The tactical officer was running through something on his screen, but finally looked back up at her and nodded.

“Active scanners confirm,” he said aloud. “I can’t read the name on her hull from here, but she’s definitely a Nova Industries survey ship.”

 

Chapter 11

 

With
Of Course We’re Coming Back
in orbit to help guide the shuttle to
exactly
the right spot, James watched McPhail tuck the shuttle deeper into the empty mouth of the volcano. They’d managed to pick out a clear shot of artificial metal before being recalled, and
Of Course
’s crew had confirmed they were in the right spot.

Following the instructions, they pulsed the shuttle’s UESF IFF code and waited. Nothing happened for a few moments, and then what had
looked
like an entire chunk of rock wall smoothly pushed outward and slid down, revealing an entrance just large enough for the shuttle to land in.

“I didn’t think the survey crew had interface drive shuttles,” McPhail said aloud. “But there is
no
way anyone landed one of the spaceplanes in
that
.”

“Looks like you were wrong about being the most experienced pilot on these toys,” James replied with a smile as he studied the cave. It had clearly been a natural formation originally, probably an old lava tube. A prefabricated door had been brought down and installed over the entrance and then covered in local rock.
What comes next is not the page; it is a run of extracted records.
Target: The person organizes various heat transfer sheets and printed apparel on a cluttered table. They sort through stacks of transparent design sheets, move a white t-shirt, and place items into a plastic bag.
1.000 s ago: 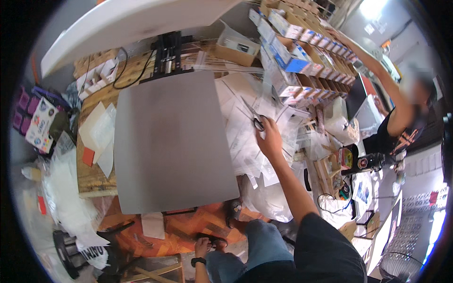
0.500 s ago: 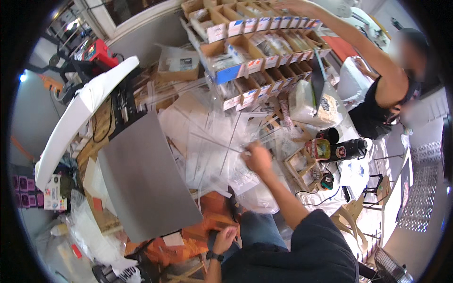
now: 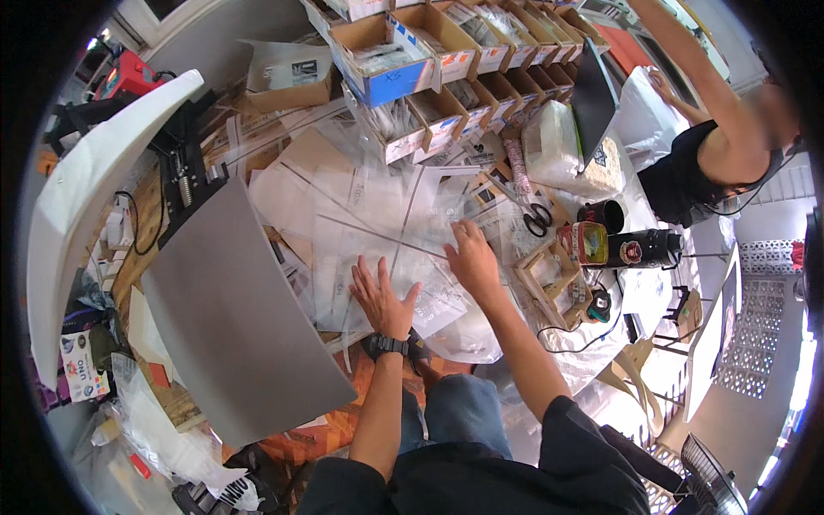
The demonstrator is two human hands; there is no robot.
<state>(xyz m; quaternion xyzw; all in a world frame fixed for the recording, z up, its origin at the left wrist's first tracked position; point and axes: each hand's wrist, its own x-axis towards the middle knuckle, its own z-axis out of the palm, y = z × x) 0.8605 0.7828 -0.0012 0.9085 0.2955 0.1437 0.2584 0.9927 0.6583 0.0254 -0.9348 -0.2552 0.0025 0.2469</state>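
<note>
Translucent plastic sheets (image 3: 360, 223), crossed by long dark lines, lie loosely piled in front of me on the worktable. My left hand (image 3: 380, 299) has its fingers spread flat on their near part. To its right, my right hand (image 3: 470, 262) rests at the pile with fingers apart and slightly bent, holding nothing visible. Black-handled scissors (image 3: 537, 221) lie beyond it to the right. Left of both hands is the grey padded platen (image 3: 236, 309) of a press, with its white upper plate (image 3: 64, 249) raised at the far left.
Stacked cardboard bins (image 3: 463, 107) stand at the back. A co-worker in a dark sleeveless top (image 3: 678, 180) reaches over the right end. A black bottle (image 3: 644, 250), cup (image 3: 601, 215) and wooden tray (image 3: 549, 287) sit at my right; a fan (image 3: 712, 472) stands lower right.
My right hand has let go of the scissors, now lying farther right. My left hand has come up from my lap onto the sheets. The view has swung toward the sheets and bins.
</note>
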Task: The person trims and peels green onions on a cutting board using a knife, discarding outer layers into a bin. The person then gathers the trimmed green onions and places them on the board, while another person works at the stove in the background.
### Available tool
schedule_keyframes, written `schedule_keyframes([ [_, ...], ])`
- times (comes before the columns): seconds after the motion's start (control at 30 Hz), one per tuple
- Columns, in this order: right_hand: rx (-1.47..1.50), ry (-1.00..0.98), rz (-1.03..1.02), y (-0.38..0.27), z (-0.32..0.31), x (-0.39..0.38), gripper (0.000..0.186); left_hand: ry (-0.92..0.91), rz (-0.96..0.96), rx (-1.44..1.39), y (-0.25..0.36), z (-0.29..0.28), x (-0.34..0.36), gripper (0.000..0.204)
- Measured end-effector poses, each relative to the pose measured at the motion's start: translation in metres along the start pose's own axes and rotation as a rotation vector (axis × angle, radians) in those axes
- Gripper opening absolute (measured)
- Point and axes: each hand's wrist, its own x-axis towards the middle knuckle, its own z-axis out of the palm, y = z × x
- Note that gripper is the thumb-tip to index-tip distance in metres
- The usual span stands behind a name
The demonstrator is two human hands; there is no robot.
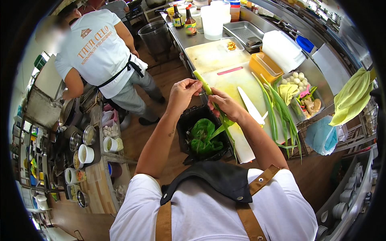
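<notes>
A leek (206, 87) with a pale stem and hanging green leaves is held above a bin. My right hand (226, 105) wraps around its middle. Beside the upper stem, my left hand (185, 94) is closed with fingertips pinched against the leek; whether they grip a thin outer layer is too small to tell. Right of my hands, a white-bladed knife (250, 105) lies on the white cutting board (241, 138). More long green leek leaves (284, 116) lie across the board's right side, their tips hanging over the near edge.
The black-lined bin (185, 138) holds a green plastic bag (203, 134). A yellow container (265, 67) and a tray of vegetables (309, 102) stand right. Sauce bottles (189, 22) are at the back. A co-worker (100, 52) stands left, by a counter of white tubs (86, 154).
</notes>
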Motion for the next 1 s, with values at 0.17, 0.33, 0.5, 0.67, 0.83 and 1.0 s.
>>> schedule_keyframes([
  [0.17, 0.032, -0.022, 0.069, 0.004, -0.012, 0.009, 0.034, 0.280, 0.162, 0.058, -0.010, -0.010, 0.007, 0.020],
  [0.33, 0.133, 0.041, 0.109, -0.011, -0.031, 0.007, 0.033, 0.451, 0.181, 0.234, -0.042, -0.064, 0.012, 0.028],
  [0.5, -0.087, 0.069, 0.105, -0.010, -0.046, 0.018, 0.032, 0.205, 0.161, 0.920, -0.055, -0.030, -0.021, 0.033],
  [0.67, -0.282, 0.010, 0.181, -0.025, -0.059, 0.028, 0.037, 0.242, 0.502, 0.718, -0.017, -0.002, -0.006, 0.037],
  [0.83, -0.334, -0.126, 0.286, -0.064, -0.098, 0.042, 0.032, 0.250, 0.881, 0.842, 0.025, 0.038, 0.029, 0.032],
  [1.0, -0.499, -0.100, 0.303, -0.094, -0.113, 0.035, 0.028, 0.149, 0.953, 0.896, 0.035, 0.062, 0.055, 0.014],
])
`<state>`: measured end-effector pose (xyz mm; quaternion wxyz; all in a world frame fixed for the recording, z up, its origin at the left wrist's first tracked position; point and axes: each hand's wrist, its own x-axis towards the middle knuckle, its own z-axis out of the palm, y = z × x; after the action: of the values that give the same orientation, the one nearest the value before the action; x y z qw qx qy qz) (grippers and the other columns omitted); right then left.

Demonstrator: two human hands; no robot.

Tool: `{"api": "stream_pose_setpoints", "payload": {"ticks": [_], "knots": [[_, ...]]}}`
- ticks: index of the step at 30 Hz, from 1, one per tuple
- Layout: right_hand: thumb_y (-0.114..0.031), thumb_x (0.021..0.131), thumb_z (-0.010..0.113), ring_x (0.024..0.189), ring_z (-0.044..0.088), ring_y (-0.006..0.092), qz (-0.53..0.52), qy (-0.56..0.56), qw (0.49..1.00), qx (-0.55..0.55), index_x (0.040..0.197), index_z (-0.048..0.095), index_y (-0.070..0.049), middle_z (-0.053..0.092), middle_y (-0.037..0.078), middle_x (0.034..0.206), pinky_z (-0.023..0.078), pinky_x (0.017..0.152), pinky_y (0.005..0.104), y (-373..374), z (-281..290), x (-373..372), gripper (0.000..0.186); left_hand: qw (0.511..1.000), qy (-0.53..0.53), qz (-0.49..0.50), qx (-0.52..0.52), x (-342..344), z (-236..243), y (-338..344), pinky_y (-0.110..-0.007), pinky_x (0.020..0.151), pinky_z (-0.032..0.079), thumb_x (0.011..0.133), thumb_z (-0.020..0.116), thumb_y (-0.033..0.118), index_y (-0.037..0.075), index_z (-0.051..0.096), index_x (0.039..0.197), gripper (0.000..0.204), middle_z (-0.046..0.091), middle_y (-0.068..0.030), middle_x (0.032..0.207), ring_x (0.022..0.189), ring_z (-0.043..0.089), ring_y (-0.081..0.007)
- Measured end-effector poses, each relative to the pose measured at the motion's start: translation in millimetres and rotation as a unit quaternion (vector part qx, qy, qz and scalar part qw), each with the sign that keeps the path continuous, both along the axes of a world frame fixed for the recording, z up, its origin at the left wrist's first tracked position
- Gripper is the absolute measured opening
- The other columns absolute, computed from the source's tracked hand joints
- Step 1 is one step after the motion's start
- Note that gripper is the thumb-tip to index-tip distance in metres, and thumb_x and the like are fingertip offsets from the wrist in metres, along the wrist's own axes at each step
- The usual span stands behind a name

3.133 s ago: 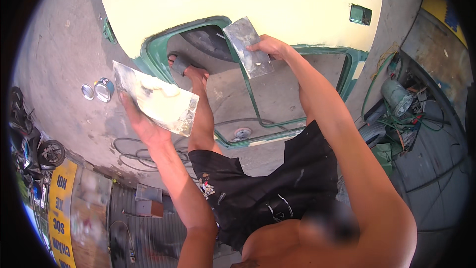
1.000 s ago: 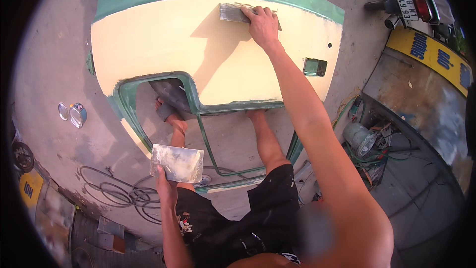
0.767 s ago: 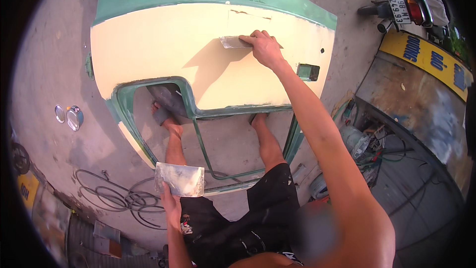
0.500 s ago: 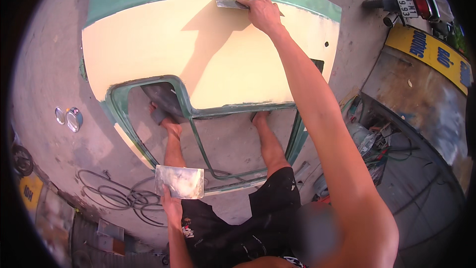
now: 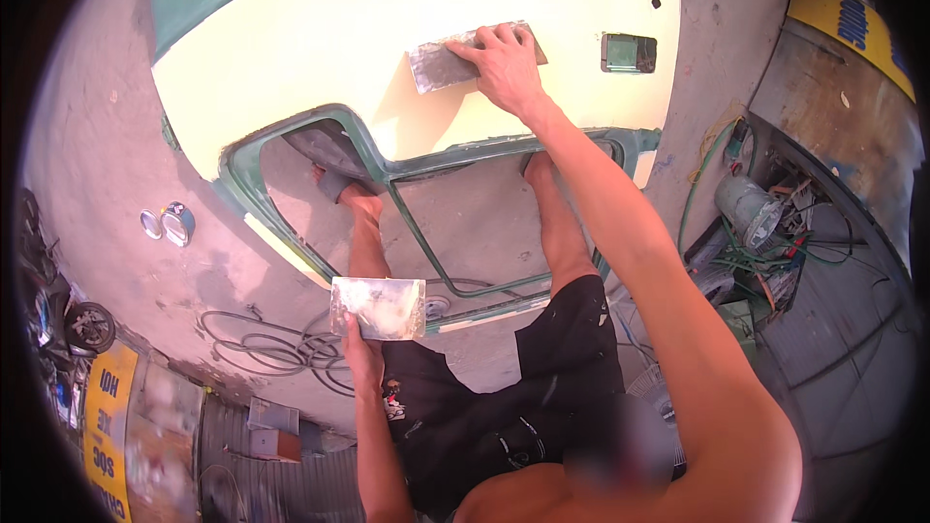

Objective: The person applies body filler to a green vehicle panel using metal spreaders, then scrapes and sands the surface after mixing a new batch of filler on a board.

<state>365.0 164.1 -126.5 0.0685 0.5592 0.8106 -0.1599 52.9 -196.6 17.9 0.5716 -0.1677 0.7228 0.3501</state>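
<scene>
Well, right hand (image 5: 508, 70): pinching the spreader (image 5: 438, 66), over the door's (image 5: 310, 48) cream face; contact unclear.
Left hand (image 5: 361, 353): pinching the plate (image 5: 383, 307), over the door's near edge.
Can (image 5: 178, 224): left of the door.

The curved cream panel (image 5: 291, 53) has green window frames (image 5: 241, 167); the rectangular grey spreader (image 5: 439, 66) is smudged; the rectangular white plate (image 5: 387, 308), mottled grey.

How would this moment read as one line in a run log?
left hand: holds smeared plate | right hand: grips flat spreader over cream panel | ground: can beside round lid
</scene>
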Motion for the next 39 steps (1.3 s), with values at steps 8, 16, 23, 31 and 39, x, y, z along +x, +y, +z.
{"api": "stream_pose_setpoints", "payload": {"ticks": [8, 16, 23, 31, 39], "knots": [[-0.010, 0.083, 0.062, 0.123, 0.047, 0.0250, 0.044, -0.018, 0.999, -0.023, 0.138, 0.053, -0.034, 0.055, 0.003, 0.117, 0.029, 0.107, 0.0574, -123, -4, 39, 0.060, 0.999, 0.003, -0.030, 0.021, 2, 4, 11, -0.042, 0.108, 0.042, 0.103, 0.046, 0.034, -0.004, 0.035, 0.142, 0.056, 0.046, -0.0165, 0.142, 0.128, 0.050, -0.0264], [-0.001, 0.081, 0.059, 0.115, 0.051, 0.0255, 0.062, -0.003, 0.998, 0.003, 0.131, 0.060, -0.025, 0.058, 0.006, 0.115, 0.039, 0.101, 0.0509, -66, 29, 38, 0.056, 0.998, -0.002, -0.033, 0.060, 0, 6, 3, -0.042, 0.106, 0.043, 0.103, 0.048, 0.037, -0.003, 0.039, 0.141, 0.056, 0.048, -0.0158, 0.139, 0.126, 0.052, -0.0258], [0.001, 0.083, 0.055, 0.112, 0.051, 0.0264, 0.007, 0.030, 0.986, 0.162, 0.130, 0.059, -0.026, 0.057, 0.006, 0.116, 0.040, 0.096, 0.0481, 110, -6, -35, 0.055, 0.999, 0.004, 0.035, 0.022, -2, 1, -2, -0.041, 0.106, 0.044, 0.101, 0.052, 0.037, -0.002, 0.036, 0.142, 0.059, 0.047, -0.0142, 0.140, 0.127, 0.050, -0.0259], [-0.002, 0.086, 0.052, 0.111, 0.050, 0.0247, -0.019, -0.016, 0.991, 0.133, 0.132, 0.059, -0.030, 0.057, 0.004, 0.117, 0.039, 0.089, 0.0494, 151, -22, -68, 0.054, 0.997, -0.008, 0.065, 0.050, -7, 7, 9, -0.043, 0.108, 0.044, 0.102, 0.050, 0.030, 0.000, 0.036, 0.143, 0.052, 0.048, -0.0131, 0.141, 0.129, 0.050, -0.0262], [-0.004, 0.086, 0.053, 0.113, 0.049, 0.0247, -0.032, -0.036, 0.991, 0.127, 0.134, 0.058, -0.032, 0.056, 0.004, 0.117, 0.041, 0.087, 0.0541, 161, -31, -63, 0.055, 0.998, -0.008, 0.058, 0.030, -6, 9, 25, -0.045, 0.108, 0.042, 0.103, 0.048, 0.031, -0.002, 0.033, 0.144, 0.055, 0.045, -0.0161, 0.143, 0.129, 0.048, -0.0279]]}}
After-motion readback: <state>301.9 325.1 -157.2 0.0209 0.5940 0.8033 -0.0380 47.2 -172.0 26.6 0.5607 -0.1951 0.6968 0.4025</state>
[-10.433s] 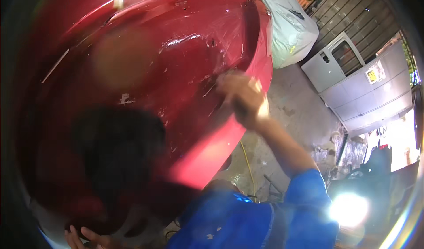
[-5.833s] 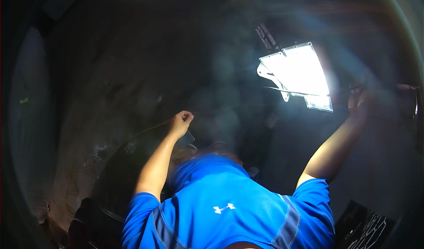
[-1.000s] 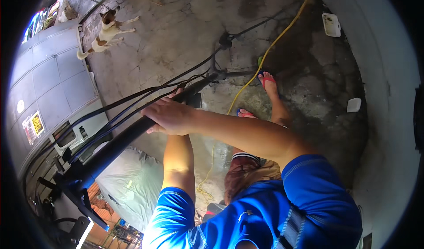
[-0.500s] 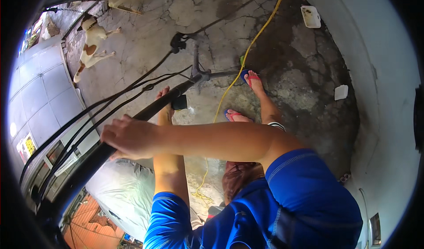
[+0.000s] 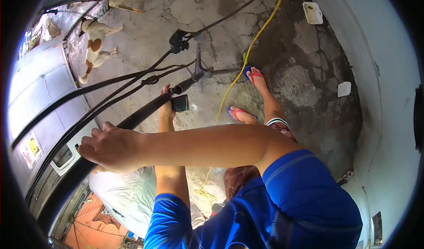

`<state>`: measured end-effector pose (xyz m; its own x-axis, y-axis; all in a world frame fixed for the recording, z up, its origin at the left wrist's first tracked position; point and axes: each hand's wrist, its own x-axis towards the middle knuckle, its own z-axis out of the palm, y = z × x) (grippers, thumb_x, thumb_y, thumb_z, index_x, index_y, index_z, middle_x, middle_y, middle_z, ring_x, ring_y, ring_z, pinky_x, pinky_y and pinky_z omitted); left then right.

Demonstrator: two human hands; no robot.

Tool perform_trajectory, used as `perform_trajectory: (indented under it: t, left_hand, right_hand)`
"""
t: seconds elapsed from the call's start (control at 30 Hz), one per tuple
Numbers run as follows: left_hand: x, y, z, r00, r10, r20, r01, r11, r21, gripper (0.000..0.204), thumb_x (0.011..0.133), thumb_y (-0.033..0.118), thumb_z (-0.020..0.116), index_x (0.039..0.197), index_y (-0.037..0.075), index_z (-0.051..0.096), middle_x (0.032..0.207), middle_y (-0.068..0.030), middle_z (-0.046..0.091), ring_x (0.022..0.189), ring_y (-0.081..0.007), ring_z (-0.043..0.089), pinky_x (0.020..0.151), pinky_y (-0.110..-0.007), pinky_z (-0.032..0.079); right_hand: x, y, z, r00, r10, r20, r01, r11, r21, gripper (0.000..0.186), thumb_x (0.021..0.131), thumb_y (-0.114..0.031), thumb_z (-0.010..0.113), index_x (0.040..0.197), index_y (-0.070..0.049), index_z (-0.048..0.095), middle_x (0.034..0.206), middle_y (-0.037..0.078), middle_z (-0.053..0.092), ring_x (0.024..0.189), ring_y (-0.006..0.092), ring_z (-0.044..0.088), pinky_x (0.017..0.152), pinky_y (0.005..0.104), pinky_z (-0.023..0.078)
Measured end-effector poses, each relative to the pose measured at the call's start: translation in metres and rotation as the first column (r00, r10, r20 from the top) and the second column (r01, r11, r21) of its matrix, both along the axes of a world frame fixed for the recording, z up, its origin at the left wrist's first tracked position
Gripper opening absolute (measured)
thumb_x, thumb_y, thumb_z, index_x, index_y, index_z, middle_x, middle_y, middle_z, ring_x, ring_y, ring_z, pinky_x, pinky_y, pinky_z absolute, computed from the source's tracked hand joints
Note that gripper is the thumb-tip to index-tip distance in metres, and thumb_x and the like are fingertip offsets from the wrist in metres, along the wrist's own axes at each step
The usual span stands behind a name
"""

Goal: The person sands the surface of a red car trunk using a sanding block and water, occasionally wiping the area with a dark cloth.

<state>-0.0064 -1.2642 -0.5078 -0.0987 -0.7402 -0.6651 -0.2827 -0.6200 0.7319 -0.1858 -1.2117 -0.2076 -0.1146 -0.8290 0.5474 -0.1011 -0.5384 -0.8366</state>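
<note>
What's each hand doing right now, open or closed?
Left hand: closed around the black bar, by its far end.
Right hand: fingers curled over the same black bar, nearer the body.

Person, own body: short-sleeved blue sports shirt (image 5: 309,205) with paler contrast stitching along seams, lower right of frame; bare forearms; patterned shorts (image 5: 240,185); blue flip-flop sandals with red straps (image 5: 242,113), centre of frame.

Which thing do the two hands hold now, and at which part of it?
Both hold the long black pole. One hand grips its middle stretch; the other hand grips near its far end, beside a small black box. Which hand is left, I cannot tell.
</note>
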Motion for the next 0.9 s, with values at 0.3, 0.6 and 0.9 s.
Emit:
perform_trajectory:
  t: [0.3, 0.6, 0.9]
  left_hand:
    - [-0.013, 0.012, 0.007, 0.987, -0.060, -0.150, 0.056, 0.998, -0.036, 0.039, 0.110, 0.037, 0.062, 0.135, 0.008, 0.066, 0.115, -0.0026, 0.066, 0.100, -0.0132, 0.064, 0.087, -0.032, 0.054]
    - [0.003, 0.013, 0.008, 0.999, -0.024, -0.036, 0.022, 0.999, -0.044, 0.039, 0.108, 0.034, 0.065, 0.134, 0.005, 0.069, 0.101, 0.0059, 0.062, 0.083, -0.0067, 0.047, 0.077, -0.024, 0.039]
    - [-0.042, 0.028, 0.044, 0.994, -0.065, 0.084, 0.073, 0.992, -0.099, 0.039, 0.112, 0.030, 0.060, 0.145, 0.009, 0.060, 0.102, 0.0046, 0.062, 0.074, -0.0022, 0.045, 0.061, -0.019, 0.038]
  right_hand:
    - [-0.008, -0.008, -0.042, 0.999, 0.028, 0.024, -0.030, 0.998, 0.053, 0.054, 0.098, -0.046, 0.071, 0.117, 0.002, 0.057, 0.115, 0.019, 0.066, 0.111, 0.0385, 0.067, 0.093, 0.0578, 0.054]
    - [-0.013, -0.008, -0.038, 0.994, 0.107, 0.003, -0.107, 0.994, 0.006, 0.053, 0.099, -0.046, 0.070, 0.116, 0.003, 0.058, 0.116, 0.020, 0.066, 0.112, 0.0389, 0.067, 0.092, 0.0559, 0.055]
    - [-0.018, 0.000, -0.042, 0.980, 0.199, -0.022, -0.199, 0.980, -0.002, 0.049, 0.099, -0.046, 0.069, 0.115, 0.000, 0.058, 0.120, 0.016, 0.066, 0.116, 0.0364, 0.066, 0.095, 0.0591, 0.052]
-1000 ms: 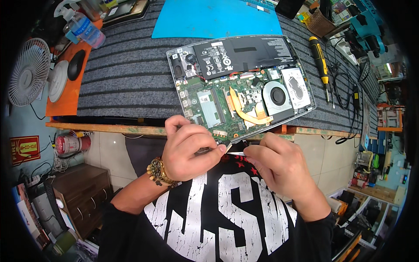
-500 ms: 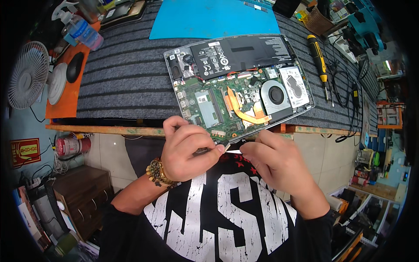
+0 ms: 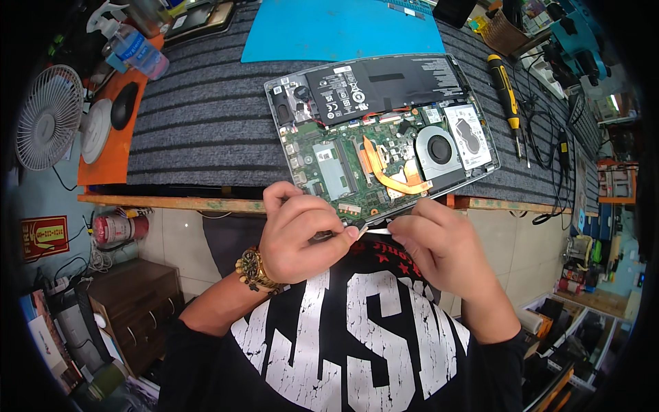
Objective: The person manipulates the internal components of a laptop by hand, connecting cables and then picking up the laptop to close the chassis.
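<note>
An opened laptop (image 3: 322,147) lies tilted on the bench, its near edge jutting past the bench's front toward me. Its black battery (image 3: 384,86), green board, copper heat pipe (image 3: 384,175) and fan (image 3: 439,148) are bare. My left hand (image 3: 305,230), a gold watch (image 3: 252,270) at its wrist, is closed just in front of the near left edge. Between its thumb and finger shows a small dark part with a pale end (image 3: 362,233). To its right, my right hand (image 3: 436,244) pinches a thin white stick (image 3: 379,231), its tip close to that part.
A blue mat (image 3: 343,31) lies behind the laptop on the striped grey cloth (image 3: 206,130). At right are a yellow-black screwdriver (image 3: 504,89) and black cables (image 3: 542,137). At left stand a white fan (image 3: 49,117), a spray bottle (image 3: 134,51) and a black mouse (image 3: 124,106).
My right hand has drawn slightly right, away from my left fingers. My left hand keeps its pinch. The whole view has shifted a little.
</note>
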Available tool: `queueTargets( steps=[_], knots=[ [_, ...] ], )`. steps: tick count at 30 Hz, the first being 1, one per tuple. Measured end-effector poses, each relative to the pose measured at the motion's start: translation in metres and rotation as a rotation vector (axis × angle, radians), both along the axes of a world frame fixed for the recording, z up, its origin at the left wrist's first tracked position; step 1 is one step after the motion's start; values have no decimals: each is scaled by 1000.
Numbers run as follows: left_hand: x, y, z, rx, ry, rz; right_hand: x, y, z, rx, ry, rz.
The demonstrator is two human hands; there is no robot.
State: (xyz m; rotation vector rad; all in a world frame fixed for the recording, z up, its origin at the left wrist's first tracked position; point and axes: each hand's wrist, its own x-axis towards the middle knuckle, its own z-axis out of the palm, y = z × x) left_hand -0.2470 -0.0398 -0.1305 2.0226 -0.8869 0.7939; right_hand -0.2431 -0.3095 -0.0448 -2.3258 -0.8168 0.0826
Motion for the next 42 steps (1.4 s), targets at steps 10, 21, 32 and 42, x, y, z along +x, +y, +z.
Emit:
queueTargets(
  steps=[10, 21, 32, 42],
  knots=[
    [-1, 0, -1, 4, 3, 4, -2, 1, -4, 36, 0, -30],
    [-1, 1, 1, 9, 3, 6, -2, 0, -1, 20, 9, -32],
    [0, 0, 1, 2, 4, 3, -2, -2, -2, 16, 12, -26],
    [0, 0, 1, -1, -1, -3, -3, 2, -8, 52, -15, -20]
  ],
)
The inside still had no atmosphere but looked to have been smoothed with mining lasers. Standard-sized UESF shipping containers had been neatly lined up along one side, taking up less than a quarter of the available space—but still representing two entire loads for the small survey ships.

“Set us down,” he ordered. “We’re going to go take a look.”

“Can do, sir,” she replied. “Be careful,” she continued after a momentary pause as the shuttle vibrated to touch down. “I get the feeling you and I will see a lot of each other, and I’d hate to be proven wrong.”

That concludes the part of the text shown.